= REQUIREMENT =
Both the line below containing "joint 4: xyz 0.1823" and the line containing "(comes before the", along with every line between them, should be repeated exactly; no other line belongs in the answer.

= DATASET EXTRACT =
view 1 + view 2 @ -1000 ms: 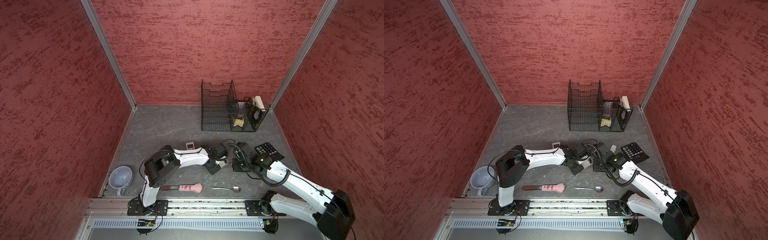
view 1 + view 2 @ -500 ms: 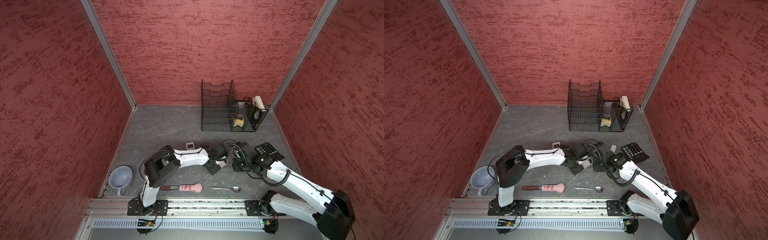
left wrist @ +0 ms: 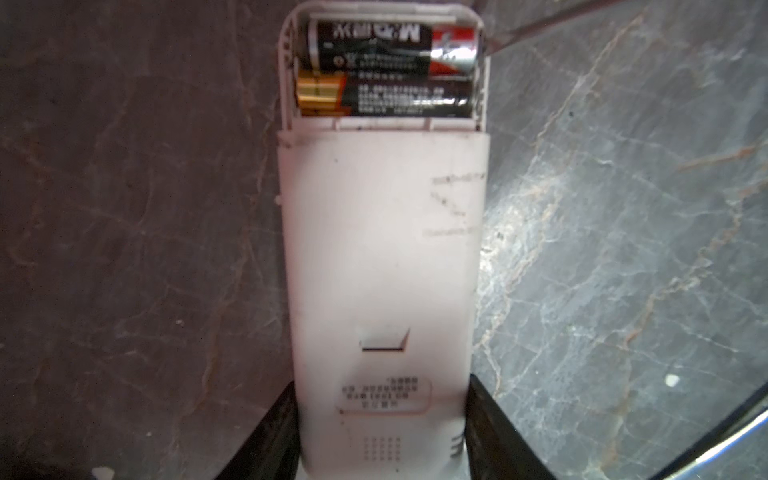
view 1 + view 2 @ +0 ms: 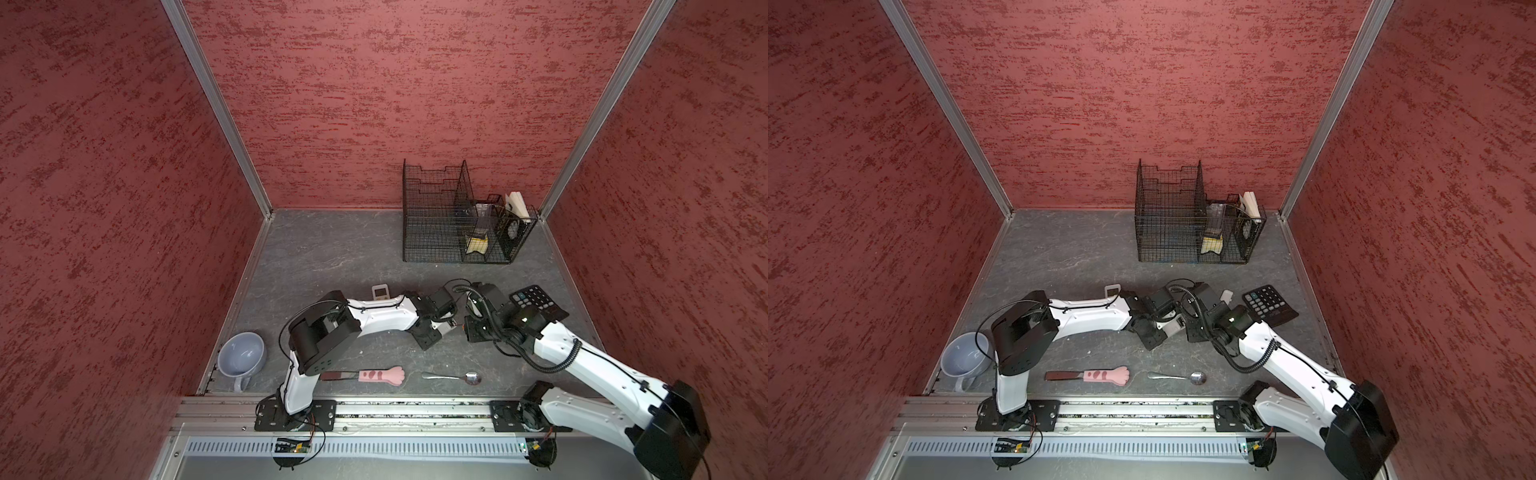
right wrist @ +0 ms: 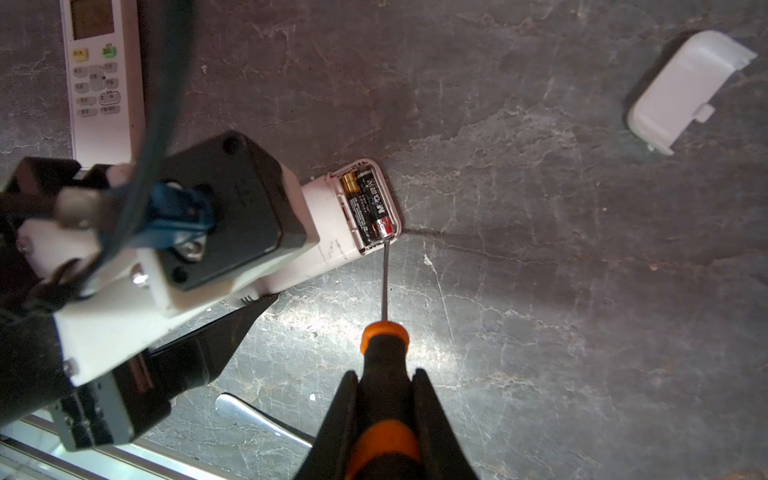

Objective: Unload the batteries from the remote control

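Observation:
The white remote control (image 3: 382, 270) lies back up on the grey floor, and my left gripper (image 3: 382, 415) is shut on its lower sides. Its battery bay is uncovered. Two batteries sit in it side by side, one with a red and silver end (image 3: 390, 45) and one with a gold end (image 3: 384, 97). My right gripper (image 5: 385, 374) is shut on an orange-and-black screwdriver (image 5: 384, 345). The thin shaft reaches to the bay's edge at the red-ended battery (image 5: 376, 208). In both top views the two grippers meet at mid-floor around the remote (image 4: 1173, 327).
The loose white battery cover (image 5: 685, 91) lies beyond the remote. A second remote (image 4: 380, 291), a black calculator (image 4: 536, 301), a grey mug (image 4: 242, 355), a pink-handled tool (image 4: 376, 375) and a spoon (image 4: 453, 377) lie around. A wire basket (image 4: 457, 224) stands at the back.

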You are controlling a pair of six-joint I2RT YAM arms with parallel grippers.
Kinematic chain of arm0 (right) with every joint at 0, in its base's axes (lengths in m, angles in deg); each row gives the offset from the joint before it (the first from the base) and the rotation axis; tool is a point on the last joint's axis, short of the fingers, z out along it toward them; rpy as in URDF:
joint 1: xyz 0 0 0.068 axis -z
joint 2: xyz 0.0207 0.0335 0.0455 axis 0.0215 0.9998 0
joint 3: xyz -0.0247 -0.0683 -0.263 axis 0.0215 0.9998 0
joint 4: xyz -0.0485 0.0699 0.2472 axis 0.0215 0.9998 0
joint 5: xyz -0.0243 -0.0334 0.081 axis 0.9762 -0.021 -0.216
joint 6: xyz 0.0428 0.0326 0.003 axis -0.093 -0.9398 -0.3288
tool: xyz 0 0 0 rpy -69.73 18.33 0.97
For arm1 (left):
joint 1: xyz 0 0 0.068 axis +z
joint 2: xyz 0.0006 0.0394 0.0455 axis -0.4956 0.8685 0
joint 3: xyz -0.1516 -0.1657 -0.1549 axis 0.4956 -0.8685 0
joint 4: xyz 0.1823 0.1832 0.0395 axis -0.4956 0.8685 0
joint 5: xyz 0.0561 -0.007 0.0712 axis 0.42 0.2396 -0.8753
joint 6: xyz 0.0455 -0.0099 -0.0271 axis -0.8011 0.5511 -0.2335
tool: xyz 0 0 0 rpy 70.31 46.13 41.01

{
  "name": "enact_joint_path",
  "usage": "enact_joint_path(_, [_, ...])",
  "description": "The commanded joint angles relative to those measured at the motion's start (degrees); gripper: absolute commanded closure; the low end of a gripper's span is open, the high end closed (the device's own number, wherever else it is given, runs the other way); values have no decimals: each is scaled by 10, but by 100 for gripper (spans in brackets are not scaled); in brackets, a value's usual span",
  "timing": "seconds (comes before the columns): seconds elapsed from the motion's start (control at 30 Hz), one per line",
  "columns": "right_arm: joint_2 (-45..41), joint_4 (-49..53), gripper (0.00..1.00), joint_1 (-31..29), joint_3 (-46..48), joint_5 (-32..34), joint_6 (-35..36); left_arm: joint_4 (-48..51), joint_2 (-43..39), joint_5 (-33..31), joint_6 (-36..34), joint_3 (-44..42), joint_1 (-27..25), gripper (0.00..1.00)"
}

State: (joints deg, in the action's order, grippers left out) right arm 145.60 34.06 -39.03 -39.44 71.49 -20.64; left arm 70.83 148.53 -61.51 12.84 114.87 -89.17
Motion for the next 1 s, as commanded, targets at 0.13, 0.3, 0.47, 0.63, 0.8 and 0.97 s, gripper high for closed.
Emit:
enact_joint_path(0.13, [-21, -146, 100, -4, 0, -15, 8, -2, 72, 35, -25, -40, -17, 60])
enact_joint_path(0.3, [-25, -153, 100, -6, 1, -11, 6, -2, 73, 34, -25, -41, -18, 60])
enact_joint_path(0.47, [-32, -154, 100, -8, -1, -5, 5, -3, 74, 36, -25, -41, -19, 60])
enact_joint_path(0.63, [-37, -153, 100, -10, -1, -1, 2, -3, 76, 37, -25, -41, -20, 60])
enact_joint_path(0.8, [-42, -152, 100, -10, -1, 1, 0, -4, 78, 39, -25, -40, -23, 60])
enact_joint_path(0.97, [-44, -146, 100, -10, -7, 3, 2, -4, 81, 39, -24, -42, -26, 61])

= REPLY =
joint 4: xyz 0.1823 0.1832 0.0395 axis -0.4956 0.8685 0
joint 5: xyz 0.0561 -0.007 0.0712 axis 0.42 0.2396 -0.8753
joint 6: xyz 0.0455 -0.0099 -0.0271 axis -0.8011 0.5511 -0.2335
tool: xyz 0 0 0 rpy 70.31 46.13 41.01

{
  "name": "enact_joint_path",
  "usage": "enact_joint_path(_, [_, ...])",
  "description": "The commanded joint angles relative to those measured at the motion's start (degrees); gripper: absolute commanded closure; the low end of a gripper's span is open, the high end closed (the device's own number, wherever else it is given, runs the other way); values have no decimals: each is scaled by 10, but by 100 for gripper (spans in brackets are not scaled); in brackets, a value's usual span",
  "timing": "seconds (comes before the columns): seconds elapsed from the motion's start (control at 30 Hz), one per line",

What the exercise required has been answered in full.